● **YOUR OBJECTIVE**
Output the whole listing exactly, with no pictures.

● **STORED DATA**
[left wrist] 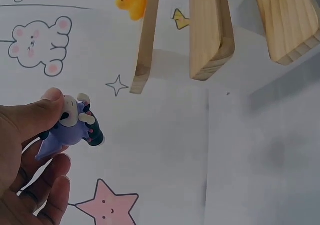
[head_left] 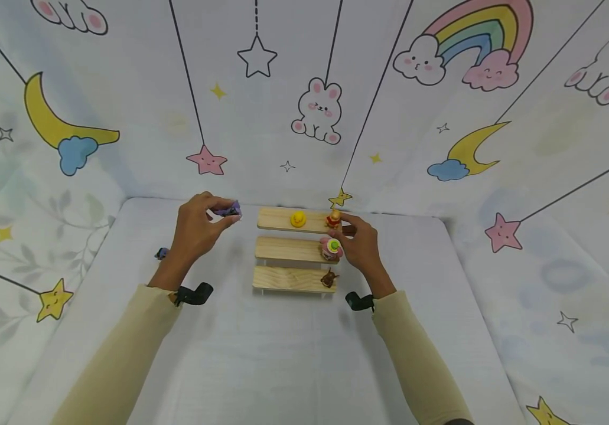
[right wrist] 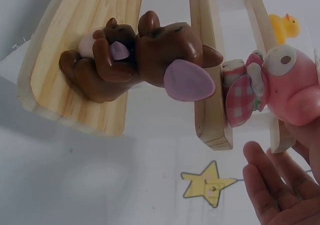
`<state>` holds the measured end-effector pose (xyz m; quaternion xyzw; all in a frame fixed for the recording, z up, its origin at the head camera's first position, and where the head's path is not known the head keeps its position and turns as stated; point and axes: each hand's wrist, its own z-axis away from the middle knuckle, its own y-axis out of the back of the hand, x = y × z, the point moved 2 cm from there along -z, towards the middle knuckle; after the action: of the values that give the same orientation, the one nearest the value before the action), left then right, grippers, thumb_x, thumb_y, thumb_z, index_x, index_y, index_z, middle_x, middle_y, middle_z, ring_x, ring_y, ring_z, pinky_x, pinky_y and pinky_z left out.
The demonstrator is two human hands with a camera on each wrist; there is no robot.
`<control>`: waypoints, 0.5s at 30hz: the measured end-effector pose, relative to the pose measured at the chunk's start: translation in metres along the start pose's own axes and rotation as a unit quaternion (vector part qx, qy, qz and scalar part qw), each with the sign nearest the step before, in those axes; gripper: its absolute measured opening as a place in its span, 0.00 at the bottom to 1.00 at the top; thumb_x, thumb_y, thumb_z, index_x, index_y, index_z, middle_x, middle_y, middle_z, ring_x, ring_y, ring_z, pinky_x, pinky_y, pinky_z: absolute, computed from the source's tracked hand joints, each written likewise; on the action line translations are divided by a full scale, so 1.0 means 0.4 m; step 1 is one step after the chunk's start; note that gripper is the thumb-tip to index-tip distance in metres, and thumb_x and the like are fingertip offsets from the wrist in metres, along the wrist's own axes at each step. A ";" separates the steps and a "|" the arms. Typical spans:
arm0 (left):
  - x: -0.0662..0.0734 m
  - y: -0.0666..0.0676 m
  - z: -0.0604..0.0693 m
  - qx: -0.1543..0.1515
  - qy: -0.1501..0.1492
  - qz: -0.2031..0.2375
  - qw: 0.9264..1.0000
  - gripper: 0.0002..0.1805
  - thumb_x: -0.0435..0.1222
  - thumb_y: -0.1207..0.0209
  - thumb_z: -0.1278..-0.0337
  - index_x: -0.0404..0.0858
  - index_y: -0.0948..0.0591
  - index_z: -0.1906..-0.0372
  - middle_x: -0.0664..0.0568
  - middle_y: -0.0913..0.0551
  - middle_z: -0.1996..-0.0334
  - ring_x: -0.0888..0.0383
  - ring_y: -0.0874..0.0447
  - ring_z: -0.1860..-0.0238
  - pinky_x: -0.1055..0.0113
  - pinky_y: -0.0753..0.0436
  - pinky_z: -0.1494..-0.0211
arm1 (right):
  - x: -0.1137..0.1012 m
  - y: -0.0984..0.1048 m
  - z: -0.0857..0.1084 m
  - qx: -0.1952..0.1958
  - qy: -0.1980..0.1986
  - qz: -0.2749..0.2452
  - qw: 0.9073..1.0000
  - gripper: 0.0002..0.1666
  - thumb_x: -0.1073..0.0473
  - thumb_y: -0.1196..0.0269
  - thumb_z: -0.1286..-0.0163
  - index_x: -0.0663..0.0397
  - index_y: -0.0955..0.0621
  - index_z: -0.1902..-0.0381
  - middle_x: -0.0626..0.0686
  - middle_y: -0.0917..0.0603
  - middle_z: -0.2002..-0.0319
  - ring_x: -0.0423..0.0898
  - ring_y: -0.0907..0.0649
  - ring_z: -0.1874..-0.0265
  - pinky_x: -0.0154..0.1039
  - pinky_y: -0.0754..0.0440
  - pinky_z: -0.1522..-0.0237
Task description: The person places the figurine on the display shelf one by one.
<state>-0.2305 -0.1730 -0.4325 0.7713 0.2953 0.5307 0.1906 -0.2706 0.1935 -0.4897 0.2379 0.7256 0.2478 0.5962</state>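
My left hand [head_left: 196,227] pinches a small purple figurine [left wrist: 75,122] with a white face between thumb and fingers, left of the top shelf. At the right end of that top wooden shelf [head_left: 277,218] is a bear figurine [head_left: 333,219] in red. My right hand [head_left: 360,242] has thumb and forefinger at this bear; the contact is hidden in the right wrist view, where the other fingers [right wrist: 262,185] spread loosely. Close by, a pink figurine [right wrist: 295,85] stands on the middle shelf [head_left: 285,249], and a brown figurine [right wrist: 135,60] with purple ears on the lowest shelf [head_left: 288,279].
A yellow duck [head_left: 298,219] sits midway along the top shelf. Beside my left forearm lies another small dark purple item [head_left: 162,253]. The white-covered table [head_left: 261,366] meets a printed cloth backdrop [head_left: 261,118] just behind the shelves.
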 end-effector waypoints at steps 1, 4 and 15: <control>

● **SOLUTION TO THIS PROBLEM**
[left wrist] 
[head_left] 
[right wrist] 
`<state>` holds the measured end-effector pose (xyz m; quaternion xyzw; all in a frame fixed for the recording, z up, its origin at the head camera's first position, and where the head's path is not known the head keeps its position and turns as stated; point and axes: each hand's wrist, its own z-axis away from the middle knuckle, its own y-axis out of the back of the hand, x = y × z, the point moved 2 cm from there along -z, towards the middle knuckle; after the action: of the values that give the same orientation, the one nearest the value before the action), left then right, grippers, thumb_x, thumb_y, thumb_z, index_x, index_y, index_z, middle_x, middle_y, middle_z, ring_x, ring_y, ring_z, pinky_x, pinky_y and pinky_z left out.
The demonstrator is two human hands with a camera on each wrist; there is no robot.
`<control>`: waypoints, 0.5s at 30hz: the measured end-effector pose, relative to the pose measured at the chunk's start: translation in metres along the start pose's own axes and rotation as a unit quaternion (vector part qx, qy, qz and scalar part qw), each with the sign nearest the step before, in those axes; gripper: its absolute measured opening as a place in its span, 0.00 at the bottom to 1.00 at the top; thumb_x, thumb_y, thumb_z, index_x, index_y, index_z, middle_x, middle_y, middle_z, ring_x, ring_y, ring_z, pinky_x, pinky_y, pinky_z: absolute, computed from the source's tracked hand joints, each written likewise; on the action line translations are divided by a full scale, so 1.0 means 0.4 m; step 1 is one step after the chunk's start; note that gripper is the thumb-tip to index-tip distance in metres, and thumb_x and the like are fingertip offsets from the wrist in metres, along the wrist's own axes at each step. A ";" separates the steps and a "|" the arms. Typical spans:
arm0 (left):
  - x: -0.0662..0.0734 m
  - y: -0.0666..0.0676 m
  - z: -0.0604..0.0693 m
  - qx: -0.1543..0.1515
  - qy: -0.1501..0.1492
  - qz: -0.2031..0.2375
  - qw: 0.9264..1.0000
  - gripper: 0.0002..0.1805
  - thumb_x: -0.0435..0.1222
  - thumb_y: -0.1207..0.0209
  - thumb_z: -0.1278..-0.0337
  - index_x: -0.0404..0.0858
  - index_y: -0.0948..0.0591
  - index_z: -0.1906..-0.0372
  - middle_x: -0.0664..0.0568
  - middle_y: -0.0913..0.0551
  - middle_z: -0.1996..-0.0334
  - ring_x: -0.0888..0.0383
  - ring_y: -0.0874..0.0447
  - ring_z: -0.1860..-0.0238
  - pinky_x: -0.1055..0.0113
  - pinky_y: -0.0753..0.0436
  - pinky_z: -0.1494..-0.0211
arm1 (right):
  - x: -0.1137..0.1012 m
  - y: -0.0984..0.1048 m
  - z: -0.0857..0.1084 m
  - qx: -0.1952..0.1958
  - qy: -0.1980..0.1986
  - qz: -0.2749..0.2452
  - qw: 0.9073..1.0000
  - gripper: 0.0002..0.1666
  - thumb_x: -0.1073..0.0473
  - thumb_y: -0.1196..0.0269
  - thumb_z: -0.1286..-0.0163
  - index_x: -0.0663..0.0397
  - index_y: -0.0955..0.0621
  - index_z: -0.1902..-0.0381
  - middle_x: -0.0626..0.0686
  - middle_y: -0.0917..0.0603
  - middle_z: -0.2002..-0.0319
  - ring_x: -0.0423..0.0898
  - ring_y: -0.0907..0.0649
  - ring_z: -0.1874..-0.0265
  - pinky_x: -0.0154..0.1039
  - pinky_y: -0.0754..0.0440
  - pinky_z: -0.1522..-0.0237
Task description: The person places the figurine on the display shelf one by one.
<state>-0.2305 -0.1730 -0.4325 0.7713 0.2953 0.5307 0.1906 -0.2706 0.1935 -0.4897 0.2379 0.7256 0.2478 0.5962</state>
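My left hand [head_left: 196,227] pinches a small purple figurine [left wrist: 75,122] with a white face between thumb and fingers, left of the top shelf. At the right end of that top wooden shelf [head_left: 277,218] is a bear figurine [head_left: 333,219] in red. My right hand [head_left: 360,242] has thumb and forefinger at this bear; the contact is hidden in the right wrist view, where the other fingers [right wrist: 262,185] spread loosely. Close by, a pink figurine [right wrist: 295,85] stands on the middle shelf [head_left: 285,249], and a brown figurine [right wrist: 135,60] with purple ears on the lowest shelf [head_left: 288,279].
A yellow duck [head_left: 298,219] sits midway along the top shelf. Beside my left forearm lies another small dark purple item [head_left: 162,253]. The white-covered table [head_left: 261,366] meets a printed cloth backdrop [head_left: 261,118] just behind the shelves.
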 end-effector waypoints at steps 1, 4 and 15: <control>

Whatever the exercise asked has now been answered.